Vision Transformer (ViT-Base-Patch32-224-IN21K)

Introduction

The Vision Transformer (ViT) model is a transformer encoder model designed for image recognition, pre-trained on the ImageNet-21k dataset, which contains 14 million images across 21,843 classes. It was introduced in the paper "An Image is Worth 16x16 Words: Transformers for Image Recognition at Scale" by Dosovitskiy et al. The model processes images as sequences of fixed-size patches and uses a BERT-like architecture.

Architecture

ViT uses a transformer encoder architecture, where images are divided into patches, embedded linearly, and processed through multiple layers of transformers. A [CLS] token is added for classification tasks. The model's pre-trained pooler can be utilized for downstream tasks, such as image classification, by adding a linear layer on top of the [CLS] token's last hidden state.

Training

The ViT model was pre-trained on the ImageNet-21k dataset, utilizing TPUv3 hardware with 8 cores, a batch size of 4096, and a learning rate warmup of 10k steps. Images were preprocessed to 224x224 resolution, normalized with a mean of (0.5, 0.5, 0.5) and a standard deviation of (0.5, 0.5, 0.5).
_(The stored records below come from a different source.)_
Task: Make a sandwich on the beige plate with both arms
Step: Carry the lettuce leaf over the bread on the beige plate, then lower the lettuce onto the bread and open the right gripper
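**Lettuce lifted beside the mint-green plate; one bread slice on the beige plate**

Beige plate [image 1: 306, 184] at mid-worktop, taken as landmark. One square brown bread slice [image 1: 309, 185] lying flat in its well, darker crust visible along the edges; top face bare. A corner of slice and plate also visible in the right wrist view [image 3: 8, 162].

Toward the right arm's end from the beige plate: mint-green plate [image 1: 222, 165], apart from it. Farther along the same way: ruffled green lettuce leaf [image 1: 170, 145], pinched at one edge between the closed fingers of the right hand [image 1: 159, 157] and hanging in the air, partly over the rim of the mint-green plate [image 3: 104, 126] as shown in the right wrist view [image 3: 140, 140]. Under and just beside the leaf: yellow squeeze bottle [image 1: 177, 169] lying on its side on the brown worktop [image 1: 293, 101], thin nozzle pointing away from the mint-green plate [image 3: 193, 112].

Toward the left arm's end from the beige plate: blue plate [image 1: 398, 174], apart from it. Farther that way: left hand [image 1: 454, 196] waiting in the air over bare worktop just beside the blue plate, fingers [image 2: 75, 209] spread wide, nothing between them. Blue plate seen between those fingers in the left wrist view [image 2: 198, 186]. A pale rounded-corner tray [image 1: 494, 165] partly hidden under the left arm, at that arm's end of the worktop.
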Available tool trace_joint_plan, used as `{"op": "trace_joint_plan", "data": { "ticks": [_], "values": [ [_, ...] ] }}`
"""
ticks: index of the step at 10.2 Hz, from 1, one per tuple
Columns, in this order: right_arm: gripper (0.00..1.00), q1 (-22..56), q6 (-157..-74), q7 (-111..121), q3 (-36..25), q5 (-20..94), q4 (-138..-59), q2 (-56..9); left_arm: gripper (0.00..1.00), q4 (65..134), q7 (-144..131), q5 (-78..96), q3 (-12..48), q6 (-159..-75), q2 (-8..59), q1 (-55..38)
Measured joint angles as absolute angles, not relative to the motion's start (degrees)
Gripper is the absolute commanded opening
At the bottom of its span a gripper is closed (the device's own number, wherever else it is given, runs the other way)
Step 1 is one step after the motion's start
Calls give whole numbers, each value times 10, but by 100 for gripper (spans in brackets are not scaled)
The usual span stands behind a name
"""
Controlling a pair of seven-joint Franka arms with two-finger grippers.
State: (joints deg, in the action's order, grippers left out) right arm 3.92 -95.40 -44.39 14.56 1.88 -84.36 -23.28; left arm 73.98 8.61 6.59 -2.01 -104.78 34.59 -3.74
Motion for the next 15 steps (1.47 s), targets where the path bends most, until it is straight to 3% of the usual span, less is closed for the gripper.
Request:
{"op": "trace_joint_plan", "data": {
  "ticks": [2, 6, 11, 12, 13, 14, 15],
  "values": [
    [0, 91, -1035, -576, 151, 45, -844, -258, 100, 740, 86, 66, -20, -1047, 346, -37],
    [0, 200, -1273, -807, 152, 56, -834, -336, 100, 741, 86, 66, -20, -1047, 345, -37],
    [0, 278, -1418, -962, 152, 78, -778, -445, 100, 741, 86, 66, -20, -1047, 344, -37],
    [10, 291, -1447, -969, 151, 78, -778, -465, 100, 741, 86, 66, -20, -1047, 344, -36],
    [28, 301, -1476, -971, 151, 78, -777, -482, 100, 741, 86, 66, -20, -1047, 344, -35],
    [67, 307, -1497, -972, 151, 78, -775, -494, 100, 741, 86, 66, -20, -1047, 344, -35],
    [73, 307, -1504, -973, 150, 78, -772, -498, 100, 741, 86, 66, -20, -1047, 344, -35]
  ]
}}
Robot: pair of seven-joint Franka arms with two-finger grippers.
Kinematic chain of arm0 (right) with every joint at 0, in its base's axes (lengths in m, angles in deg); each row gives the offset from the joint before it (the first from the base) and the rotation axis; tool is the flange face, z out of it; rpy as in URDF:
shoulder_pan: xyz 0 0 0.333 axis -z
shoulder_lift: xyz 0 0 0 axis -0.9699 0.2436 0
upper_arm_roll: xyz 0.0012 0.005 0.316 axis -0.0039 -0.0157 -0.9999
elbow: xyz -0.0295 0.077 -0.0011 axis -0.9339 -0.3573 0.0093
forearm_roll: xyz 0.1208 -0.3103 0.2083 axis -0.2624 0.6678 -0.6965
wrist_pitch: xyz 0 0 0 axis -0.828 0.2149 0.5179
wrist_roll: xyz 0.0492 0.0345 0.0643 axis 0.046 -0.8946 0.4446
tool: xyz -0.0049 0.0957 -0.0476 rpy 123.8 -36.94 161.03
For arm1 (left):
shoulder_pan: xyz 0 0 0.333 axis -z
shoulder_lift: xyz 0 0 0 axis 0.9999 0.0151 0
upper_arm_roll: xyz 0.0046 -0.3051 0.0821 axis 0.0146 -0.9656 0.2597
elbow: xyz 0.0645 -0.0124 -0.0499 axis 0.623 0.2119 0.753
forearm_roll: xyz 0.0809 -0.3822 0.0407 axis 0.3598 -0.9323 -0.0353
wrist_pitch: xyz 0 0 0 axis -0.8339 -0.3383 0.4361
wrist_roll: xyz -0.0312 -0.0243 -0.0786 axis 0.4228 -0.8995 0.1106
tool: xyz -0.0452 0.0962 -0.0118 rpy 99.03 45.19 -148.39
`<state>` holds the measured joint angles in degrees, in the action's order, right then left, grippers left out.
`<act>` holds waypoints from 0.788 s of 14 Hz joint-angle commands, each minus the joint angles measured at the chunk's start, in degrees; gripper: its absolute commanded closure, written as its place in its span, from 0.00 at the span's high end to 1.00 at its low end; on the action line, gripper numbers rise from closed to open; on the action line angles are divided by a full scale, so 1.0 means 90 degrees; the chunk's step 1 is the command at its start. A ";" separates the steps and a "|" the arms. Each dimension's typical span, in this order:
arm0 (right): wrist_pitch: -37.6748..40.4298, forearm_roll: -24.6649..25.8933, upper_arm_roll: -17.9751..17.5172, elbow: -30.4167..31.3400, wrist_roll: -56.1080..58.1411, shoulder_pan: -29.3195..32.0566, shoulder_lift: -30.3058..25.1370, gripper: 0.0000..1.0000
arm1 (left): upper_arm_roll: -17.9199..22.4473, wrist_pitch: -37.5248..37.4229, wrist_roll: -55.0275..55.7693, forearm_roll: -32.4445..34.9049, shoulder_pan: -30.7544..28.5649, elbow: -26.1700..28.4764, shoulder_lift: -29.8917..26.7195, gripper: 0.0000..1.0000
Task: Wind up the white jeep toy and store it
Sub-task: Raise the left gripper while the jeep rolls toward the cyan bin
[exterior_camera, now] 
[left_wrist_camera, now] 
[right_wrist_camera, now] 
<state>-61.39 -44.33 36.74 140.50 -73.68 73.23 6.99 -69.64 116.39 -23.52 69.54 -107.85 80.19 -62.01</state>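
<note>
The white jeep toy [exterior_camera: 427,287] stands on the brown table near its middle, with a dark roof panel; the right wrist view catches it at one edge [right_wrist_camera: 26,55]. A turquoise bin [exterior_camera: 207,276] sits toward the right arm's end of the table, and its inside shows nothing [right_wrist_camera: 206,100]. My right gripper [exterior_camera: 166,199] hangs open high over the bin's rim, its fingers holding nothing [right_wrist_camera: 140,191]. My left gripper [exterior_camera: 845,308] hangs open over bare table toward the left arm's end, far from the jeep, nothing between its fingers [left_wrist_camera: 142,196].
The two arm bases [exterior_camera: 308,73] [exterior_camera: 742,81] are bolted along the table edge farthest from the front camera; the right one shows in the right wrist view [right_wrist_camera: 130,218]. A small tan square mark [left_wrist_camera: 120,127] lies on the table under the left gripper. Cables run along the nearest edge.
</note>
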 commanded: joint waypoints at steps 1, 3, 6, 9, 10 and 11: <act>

Gradient clipping at a global norm of 1 was applied during training. Evaluation results indicated improved performance with increased resolution and model size.

Guide: Running Locally

To run the ViT model locally using PyTorch, follow these steps:

Install the required libraries:

pip install transformers
pip install torch
pip install pillow

Load and process an image:

from transformers import ViTImageProcessor, ViTModel
from PIL import Image
import requests

url = 'http://images.cocodataset.org/val2017/000000039769.jpg'
image = Image.open(requests.get(url, stream=True).raw)

processor = ViTImageProcessor.from_pretrained('google/vit-base-patch32-224-in21k')
model = ViTModel.from_pretrained('google/vit-base-patch32-224-in21k')

inputs = processor(images=image, return_tensors="pt")
outputs = model(**inputs)
last_hidden_state = outputs.last_hidden_state

For enhanced performance, consider using cloud GPUs such as those offered by AWS, Google Cloud, or Azure.

License

The ViT model is licensed under the Apache-2.0 License.